### Exercise brief
The answer must consist of every line in the records below that contains the string "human".

### Record set

____________________

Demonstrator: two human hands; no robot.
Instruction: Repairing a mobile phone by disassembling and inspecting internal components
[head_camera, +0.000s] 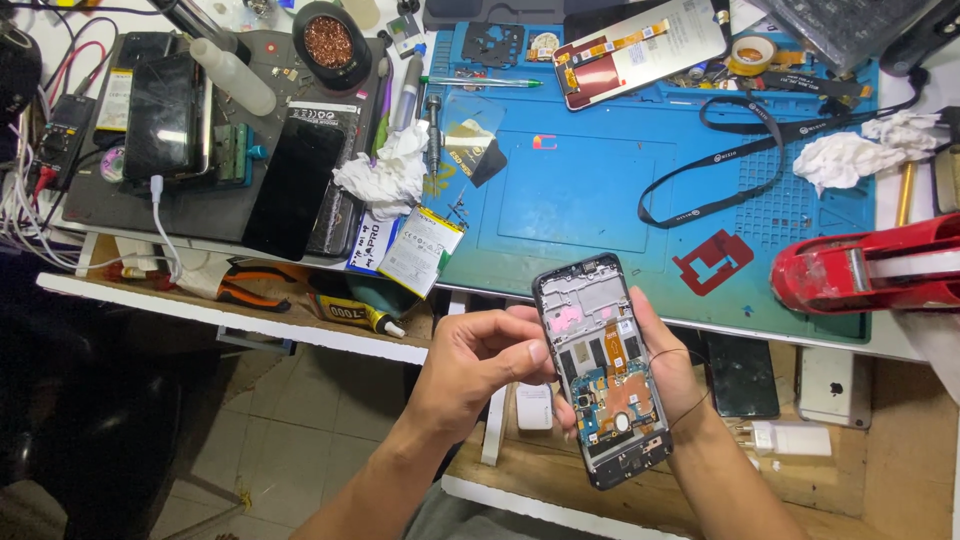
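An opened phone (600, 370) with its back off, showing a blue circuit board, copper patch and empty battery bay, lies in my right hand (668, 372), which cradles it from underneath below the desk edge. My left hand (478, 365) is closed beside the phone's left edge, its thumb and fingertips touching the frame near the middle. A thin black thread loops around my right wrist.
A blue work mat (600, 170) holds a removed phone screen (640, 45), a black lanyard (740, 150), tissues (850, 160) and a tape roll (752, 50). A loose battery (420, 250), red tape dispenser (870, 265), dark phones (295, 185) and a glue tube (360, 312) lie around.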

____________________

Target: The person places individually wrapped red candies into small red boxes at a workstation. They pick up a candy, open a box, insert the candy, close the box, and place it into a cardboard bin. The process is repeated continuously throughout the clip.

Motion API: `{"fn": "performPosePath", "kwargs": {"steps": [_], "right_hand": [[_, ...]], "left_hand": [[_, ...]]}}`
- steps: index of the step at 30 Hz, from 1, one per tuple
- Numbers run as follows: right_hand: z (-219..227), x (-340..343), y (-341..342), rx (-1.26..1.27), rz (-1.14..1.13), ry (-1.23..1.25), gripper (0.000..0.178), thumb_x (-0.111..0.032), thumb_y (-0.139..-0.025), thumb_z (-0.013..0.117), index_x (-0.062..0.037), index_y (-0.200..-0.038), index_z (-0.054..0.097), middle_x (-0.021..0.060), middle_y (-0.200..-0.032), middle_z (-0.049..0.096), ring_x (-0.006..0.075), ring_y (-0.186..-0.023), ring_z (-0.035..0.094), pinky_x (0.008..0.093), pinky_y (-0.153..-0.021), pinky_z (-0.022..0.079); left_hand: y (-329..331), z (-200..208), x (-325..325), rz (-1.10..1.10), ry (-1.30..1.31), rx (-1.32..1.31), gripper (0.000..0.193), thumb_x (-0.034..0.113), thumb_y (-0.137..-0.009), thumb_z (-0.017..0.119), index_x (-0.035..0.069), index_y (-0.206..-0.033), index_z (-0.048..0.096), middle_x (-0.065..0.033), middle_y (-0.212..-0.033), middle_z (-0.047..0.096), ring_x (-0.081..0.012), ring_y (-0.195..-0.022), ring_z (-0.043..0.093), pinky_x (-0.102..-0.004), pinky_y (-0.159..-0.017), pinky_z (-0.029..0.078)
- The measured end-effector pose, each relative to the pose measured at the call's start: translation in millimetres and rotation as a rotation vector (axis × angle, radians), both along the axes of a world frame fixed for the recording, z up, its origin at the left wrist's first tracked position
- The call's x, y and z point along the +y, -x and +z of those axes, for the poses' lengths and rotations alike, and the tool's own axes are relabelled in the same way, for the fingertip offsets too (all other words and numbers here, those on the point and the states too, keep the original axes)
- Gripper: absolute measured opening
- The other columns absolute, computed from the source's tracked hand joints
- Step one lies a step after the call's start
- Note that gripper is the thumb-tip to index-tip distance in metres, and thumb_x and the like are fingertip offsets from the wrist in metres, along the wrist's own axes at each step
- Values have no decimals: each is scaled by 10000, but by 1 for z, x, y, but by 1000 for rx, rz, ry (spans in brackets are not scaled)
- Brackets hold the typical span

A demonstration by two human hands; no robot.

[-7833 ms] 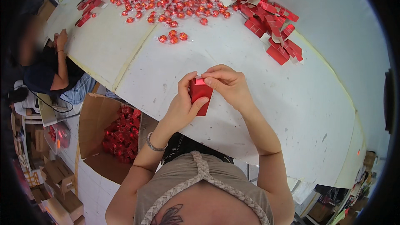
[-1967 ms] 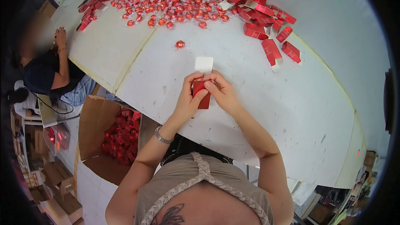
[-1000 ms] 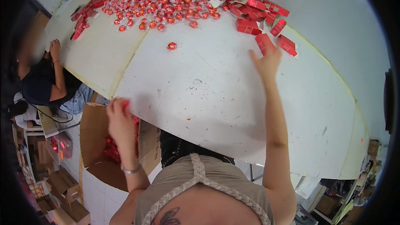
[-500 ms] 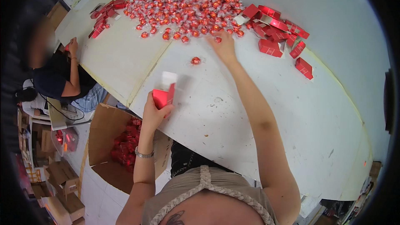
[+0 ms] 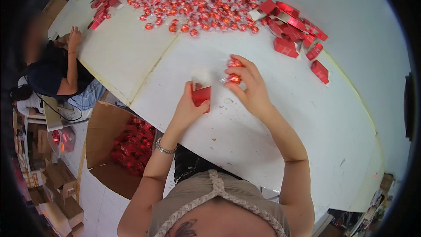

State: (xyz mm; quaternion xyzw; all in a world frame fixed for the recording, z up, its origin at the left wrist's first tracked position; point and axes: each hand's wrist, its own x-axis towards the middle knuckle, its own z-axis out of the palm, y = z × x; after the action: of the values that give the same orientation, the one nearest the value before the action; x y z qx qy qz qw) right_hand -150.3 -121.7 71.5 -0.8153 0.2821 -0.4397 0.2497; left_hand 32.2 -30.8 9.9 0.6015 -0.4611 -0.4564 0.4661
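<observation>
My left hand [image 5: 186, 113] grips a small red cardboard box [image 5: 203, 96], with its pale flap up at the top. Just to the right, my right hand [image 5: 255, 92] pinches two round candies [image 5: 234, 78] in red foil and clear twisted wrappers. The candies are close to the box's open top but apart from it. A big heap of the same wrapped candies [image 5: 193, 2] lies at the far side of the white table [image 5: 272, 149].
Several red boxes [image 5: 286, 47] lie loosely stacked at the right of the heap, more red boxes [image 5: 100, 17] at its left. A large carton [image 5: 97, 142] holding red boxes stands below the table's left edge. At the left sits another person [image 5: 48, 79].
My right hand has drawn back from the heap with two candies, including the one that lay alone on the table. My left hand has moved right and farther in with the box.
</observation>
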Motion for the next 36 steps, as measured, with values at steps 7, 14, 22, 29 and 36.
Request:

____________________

### Exercise response
Demonstrator: two human hands; no robot.
A demonstration by two human hands; no robot.

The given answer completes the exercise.